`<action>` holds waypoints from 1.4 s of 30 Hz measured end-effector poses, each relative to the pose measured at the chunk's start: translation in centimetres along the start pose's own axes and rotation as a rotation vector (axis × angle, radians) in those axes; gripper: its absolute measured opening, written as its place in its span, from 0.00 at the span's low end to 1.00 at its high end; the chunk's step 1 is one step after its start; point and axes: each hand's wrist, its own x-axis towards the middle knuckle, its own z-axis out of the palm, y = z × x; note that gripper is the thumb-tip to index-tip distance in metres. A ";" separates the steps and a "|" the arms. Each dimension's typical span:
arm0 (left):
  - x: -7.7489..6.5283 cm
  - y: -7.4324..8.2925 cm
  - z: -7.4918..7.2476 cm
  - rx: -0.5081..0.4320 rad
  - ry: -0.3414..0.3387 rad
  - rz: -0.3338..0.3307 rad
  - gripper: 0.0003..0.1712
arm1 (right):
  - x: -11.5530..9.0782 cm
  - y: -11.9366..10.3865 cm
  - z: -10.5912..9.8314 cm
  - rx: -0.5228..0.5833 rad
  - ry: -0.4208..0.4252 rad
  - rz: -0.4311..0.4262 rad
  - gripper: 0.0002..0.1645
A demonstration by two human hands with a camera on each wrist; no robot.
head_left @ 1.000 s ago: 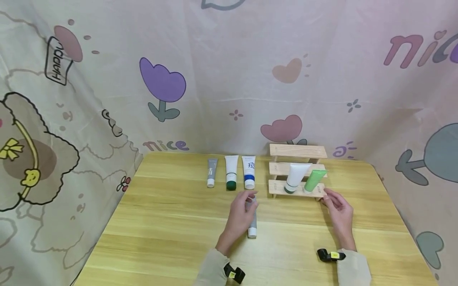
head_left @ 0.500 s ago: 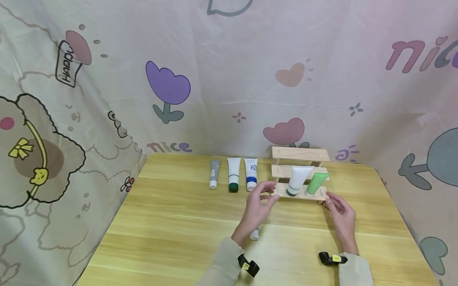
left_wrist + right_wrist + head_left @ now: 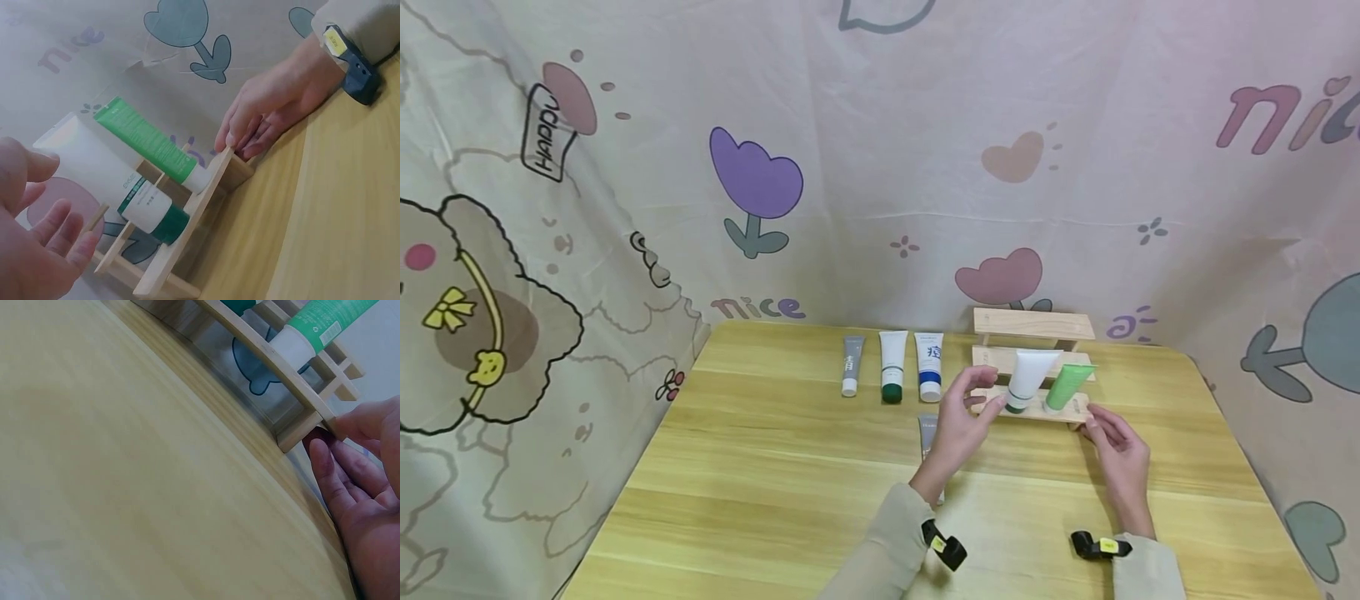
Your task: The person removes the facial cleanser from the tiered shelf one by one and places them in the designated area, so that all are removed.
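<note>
A three-step wooden display rack (image 3: pixel 1033 322) stands at the back right of the table. On its lowest step, a white tube (image 3: pixel 1030 377) with a dark green cap and a smaller green tube (image 3: pixel 1067 387) stand on their caps, leaning a little. My left hand (image 3: pixel 961 423) is at the left end of that step, thumb and fingers spread beside the white tube; the left wrist view shows a gap between the fingers and the tube (image 3: pixel 103 169). My right hand (image 3: pixel 1123 460) pinches the step's right end, thumb at the corner and fingers underneath, as the right wrist view shows.
Left of the rack lie a grey tube (image 3: pixel 852 365), a white tube with a green cap (image 3: pixel 892 365) and a white tube with a blue band (image 3: pixel 929 365). Another grey tube (image 3: pixel 928 427) lies nearer, partly hidden by my left arm. A patterned cloth (image 3: pixel 880 167) hangs behind the table.
My left hand has moved right and away from me, from over the nearer grey tube to beside the white tube on the rack. My right hand has stayed at the rack's right end.
</note>
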 end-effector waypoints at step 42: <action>3.6 -1.5 3.8 0.015 -0.045 -0.075 0.25 | 0.2 0.2 0.0 -0.030 0.021 0.018 0.18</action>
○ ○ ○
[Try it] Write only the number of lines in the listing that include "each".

[Solution] 2